INSTRUCTIONS FOR THE TASK |
The complete listing should be restated exactly.

--- START ---

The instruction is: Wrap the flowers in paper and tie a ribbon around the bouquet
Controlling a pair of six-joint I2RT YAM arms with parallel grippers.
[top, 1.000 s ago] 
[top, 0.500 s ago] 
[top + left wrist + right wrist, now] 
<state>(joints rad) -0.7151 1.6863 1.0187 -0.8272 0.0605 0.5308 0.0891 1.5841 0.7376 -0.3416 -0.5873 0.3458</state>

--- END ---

ANSWER TO THE PROBLEM |
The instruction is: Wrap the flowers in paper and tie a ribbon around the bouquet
Controlling a pair of six-joint I2RT YAM arms with parallel grippers.
[top, 1.000 s ago] 
[top, 0.500 s ago] 
[top + left wrist + right wrist, now] 
<state>(joints rad) -0.7151 1.6863 1.0187 -0.8272 0.0605 0.5308 0.0891 1.5841 0.7376 -0.3416 -0.5873 0.3458</state>

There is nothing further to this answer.